The second seaman couldn’t hear his buddy over the sounds of sheer devastation at the airport. A few fire trucks from the Coast Guard base were racing toward the terminal, but they were too far away and moving too fast to flag down. “Say again, Will?” No reply. He managed to collapse the billowing parachute, then turned to his partner: “What did you say?”
His buddy Will was lying on the ground just a few feet away, the entire top of his head blown off. The parachutist was standing beside the second seaman, a gun pointed at his face. He saw a bright flash of light and barely registered a loud bang!, then nothing.
Henri Cazaux unbuckled his parachute harness, rolled up the parachute, and threw it into the storage area behind the seat of the pickup truck so it wouldn’t be easily spotted. He then collected the Coast Guardsmen’s ID cards, found
a jacket and cap that fit him, and started up the pickup truck. He followed the line of emergency vehicles heading toward San Francisco International via the parallel taxiways. Then, when he saw it was clear, he drove away off the airport. He was challenged once by an airport security guard who enlisted his help in trying to control traffic as thousands of persons tried to flee the carnage. The security guard was shot in the face as well.

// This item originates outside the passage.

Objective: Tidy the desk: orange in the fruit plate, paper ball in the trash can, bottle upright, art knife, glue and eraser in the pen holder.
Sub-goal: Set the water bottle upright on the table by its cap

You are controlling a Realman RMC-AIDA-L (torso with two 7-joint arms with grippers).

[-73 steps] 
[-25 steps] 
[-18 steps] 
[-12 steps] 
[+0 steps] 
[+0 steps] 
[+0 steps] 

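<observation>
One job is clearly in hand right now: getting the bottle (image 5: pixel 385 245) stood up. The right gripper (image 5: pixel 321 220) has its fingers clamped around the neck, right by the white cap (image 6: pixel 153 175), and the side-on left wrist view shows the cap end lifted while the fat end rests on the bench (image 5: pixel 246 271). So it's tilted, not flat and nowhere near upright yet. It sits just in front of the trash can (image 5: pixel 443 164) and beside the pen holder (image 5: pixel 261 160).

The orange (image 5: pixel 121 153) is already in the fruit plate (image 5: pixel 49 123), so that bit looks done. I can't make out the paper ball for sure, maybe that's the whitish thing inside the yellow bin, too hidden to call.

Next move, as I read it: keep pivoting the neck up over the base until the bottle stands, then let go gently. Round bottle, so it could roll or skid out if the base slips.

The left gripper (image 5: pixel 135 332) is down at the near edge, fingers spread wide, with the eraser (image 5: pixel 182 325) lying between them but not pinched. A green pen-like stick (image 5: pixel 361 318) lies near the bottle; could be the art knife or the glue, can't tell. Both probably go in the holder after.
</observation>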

Henri Cazaux’s killing spree did not stop at San Francisco Airport. He killed two more persons, stole two more cars, made his way undetected through central California, then risked taking an early-morning plane from Stockton to Phoenix. Sensing that federal marshals and security patrols would be screening everyone coming off the plane, Cazaux told the flight attendants he had lost some jewelry under the seats, waited until the airliner cleaning service workers arrived at the plane, executed two workers and slipped away out the rear exit dressed in their overalls and using their ID badges.

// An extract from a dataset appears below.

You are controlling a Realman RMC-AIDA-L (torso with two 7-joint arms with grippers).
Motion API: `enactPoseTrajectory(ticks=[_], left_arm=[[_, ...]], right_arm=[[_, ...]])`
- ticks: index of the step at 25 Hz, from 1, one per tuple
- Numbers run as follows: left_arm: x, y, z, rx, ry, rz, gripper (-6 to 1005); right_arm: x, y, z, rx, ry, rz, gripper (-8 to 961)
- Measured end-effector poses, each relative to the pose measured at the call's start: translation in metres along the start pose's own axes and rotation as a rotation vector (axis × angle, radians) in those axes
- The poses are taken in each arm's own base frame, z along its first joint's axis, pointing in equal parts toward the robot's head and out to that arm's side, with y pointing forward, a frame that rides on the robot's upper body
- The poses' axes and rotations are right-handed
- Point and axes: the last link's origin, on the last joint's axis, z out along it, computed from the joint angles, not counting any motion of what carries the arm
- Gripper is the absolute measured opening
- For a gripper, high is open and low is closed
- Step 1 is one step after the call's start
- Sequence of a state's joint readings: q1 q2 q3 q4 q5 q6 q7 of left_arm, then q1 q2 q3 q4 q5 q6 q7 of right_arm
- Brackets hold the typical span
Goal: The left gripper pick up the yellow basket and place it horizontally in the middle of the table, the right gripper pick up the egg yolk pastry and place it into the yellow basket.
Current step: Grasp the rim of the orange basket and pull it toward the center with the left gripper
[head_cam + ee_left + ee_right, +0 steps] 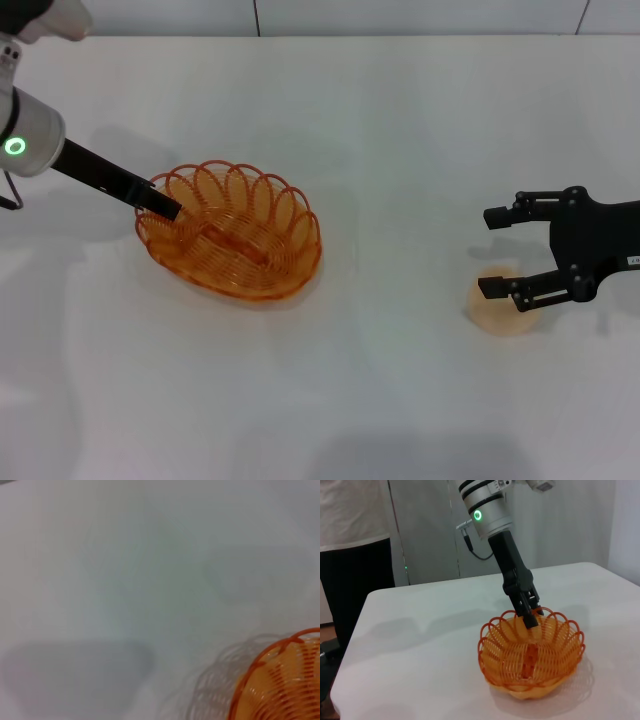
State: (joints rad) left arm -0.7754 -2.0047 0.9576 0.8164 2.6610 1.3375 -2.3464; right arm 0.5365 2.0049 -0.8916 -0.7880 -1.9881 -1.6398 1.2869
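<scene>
Right pincer (492, 252) hovers open at the near right of the worktop (400, 130), its lower finger lying across the egg yolk pastry (500, 305). The pastry sits toward six o'clock of the gap between the fingers, so I judge a short drop and a small shift that way would bracket it; this arm is far the nearer one to it.

Farther back, toward ten o'clock, the yellow basket (232, 235) rests upright left of centre, its long axis running roughly ten to four. At its far-left rim the left pincer (165, 208) is clamped on a rim loop. From the pastry the basket lies well apart, toward nine to ten o'clock.
</scene>
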Motion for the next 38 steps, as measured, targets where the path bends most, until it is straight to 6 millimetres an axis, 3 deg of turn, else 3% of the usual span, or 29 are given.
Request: enactPoseTrajectory(ticks=[3, 8, 19, 28, 38], left_arm=[[0.000, 0.001, 0.002, 0.006, -0.005, 0.005, 595], [0.002, 0.004, 0.006, 0.010, 0.007, 0.009, 356], [0.004, 0.008, 0.011, 0.010, 0.030, 0.007, 138], [0.011, 0.024, 0.005, -0.033, 0.092, -0.070, 110], [0.016, 0.044, 0.000, -0.179, 0.100, -0.356, 83]], right_arm=[[0.000, 0.000, 0.000, 0.002, -0.001, 0.001, 842], [0.001, 0.000, -0.001, 0.004, -0.001, 0.001, 842], [0.003, 0.001, -0.004, 0.014, -0.001, 0.003, 841], [0.004, 0.000, -0.012, 0.043, -0.003, -0.007, 841], [0.008, -0.006, -0.033, 0.125, -0.004, -0.033, 841]])
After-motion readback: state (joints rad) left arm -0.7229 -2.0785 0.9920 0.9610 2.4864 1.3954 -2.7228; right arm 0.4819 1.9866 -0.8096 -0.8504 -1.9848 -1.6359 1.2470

A few hours after sunrise, after stealing another car, he was safely across the border in Nogales. Shortly after that he could be in one of his many hideouts in Mexico, safe from all but a determined paramilitary assault—but he did not want to stop. Each time, the vision of his cargo plane crashing into San Francisco International’s central terminal flashed in his mind, and he smiled a sort of twisted, pathological smile. He knew he wanted to see that kind of pure destruction again very, very soon. It was one way to get even with the U.S. Air Force, the Marshals, the Bureau of Alcohol, Tobacco, and Firearms, the entire United States fucking government. There was so much the Americans had to pay for: torture, false imprisonment, rape, assault, robbery, perjury—those were just the least of their crimes against Henri Cazaux over the years. And as those years went by, Cazaux could add murder, conspiracy, malicious prosecution, and numerous additional counts of perjury and contempt of court. And Cazaux knew the United States would never be formally charged and tried for any of these crimes, so he would issue the punishment himself.